» Brief: In the material below, find the line that contains "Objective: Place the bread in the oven" and the line that contains "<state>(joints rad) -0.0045", then write out exactly those two lines and everything between them.

» Raw data:

*** Begin section ***

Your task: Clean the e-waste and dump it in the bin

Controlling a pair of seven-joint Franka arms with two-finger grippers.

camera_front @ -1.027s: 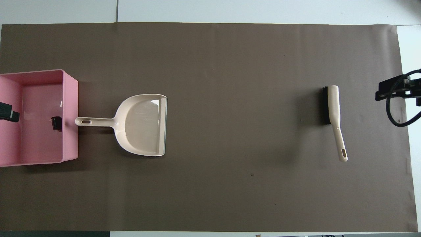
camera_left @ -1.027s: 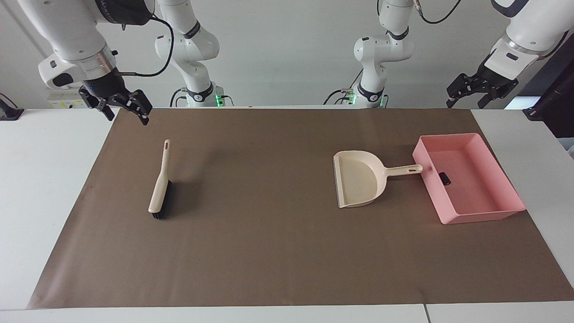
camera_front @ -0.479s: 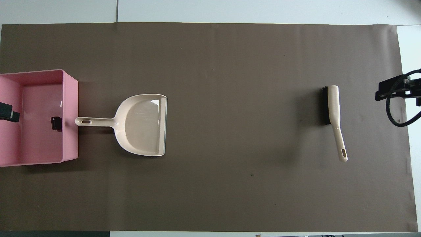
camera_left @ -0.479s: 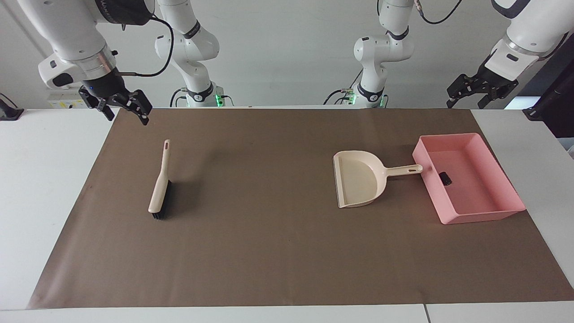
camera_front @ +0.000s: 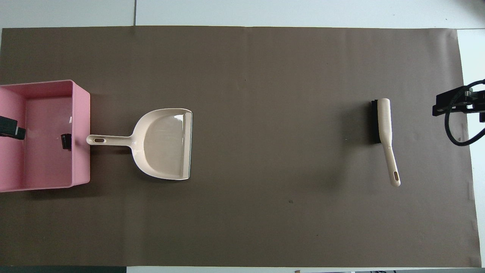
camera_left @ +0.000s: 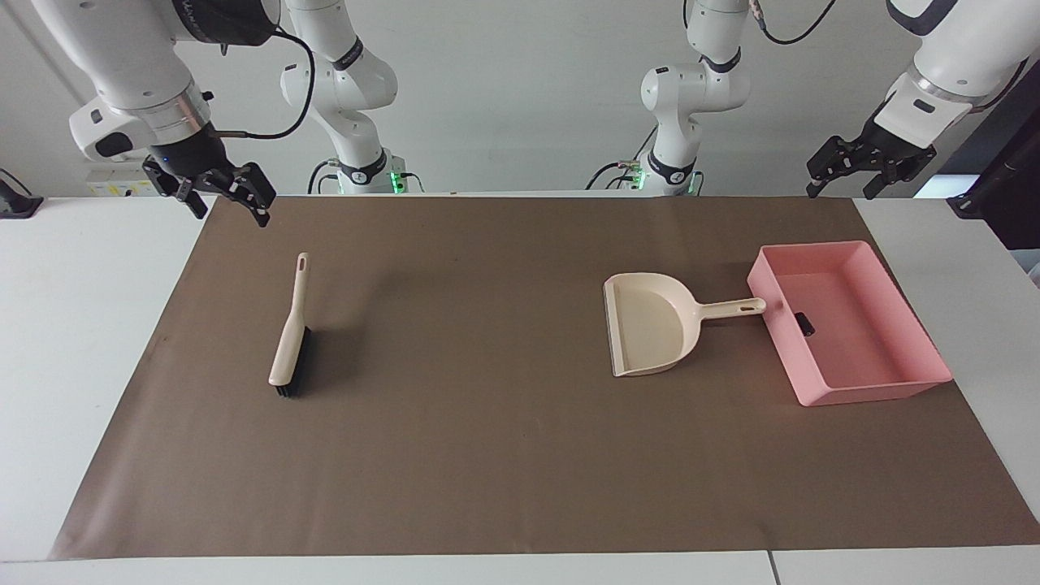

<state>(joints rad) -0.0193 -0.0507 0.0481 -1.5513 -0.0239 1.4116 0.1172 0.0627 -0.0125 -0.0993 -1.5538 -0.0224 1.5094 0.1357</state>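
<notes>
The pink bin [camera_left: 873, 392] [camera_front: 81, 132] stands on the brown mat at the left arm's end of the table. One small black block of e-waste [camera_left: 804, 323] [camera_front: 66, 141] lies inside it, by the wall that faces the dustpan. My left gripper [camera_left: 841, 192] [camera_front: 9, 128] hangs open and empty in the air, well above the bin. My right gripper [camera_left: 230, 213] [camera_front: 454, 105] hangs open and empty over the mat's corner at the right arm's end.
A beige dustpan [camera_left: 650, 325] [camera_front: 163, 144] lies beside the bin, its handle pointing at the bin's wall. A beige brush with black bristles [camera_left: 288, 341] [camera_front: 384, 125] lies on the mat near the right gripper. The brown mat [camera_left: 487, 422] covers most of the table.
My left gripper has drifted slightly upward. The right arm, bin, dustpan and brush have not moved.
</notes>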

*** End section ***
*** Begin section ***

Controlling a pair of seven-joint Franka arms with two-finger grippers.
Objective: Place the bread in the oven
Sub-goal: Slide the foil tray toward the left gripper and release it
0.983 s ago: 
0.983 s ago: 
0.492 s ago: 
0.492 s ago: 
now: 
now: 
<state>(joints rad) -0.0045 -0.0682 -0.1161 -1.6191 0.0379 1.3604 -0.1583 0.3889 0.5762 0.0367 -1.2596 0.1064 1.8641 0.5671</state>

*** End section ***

» Solution below:
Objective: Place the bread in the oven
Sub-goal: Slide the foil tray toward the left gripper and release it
0.983 s ago: 
0.983 s ago: 
0.492 s ago: 
0.492 s ago: 
now: 
now: 
<state>(joints rad) -0.0045 -0.0682 -0.1161 -1.6191 0.0379 1.3604 -0.1583 0.3889 0.5762 0.0367 -1.2596 0.1064 1.8641 0.5671</state>

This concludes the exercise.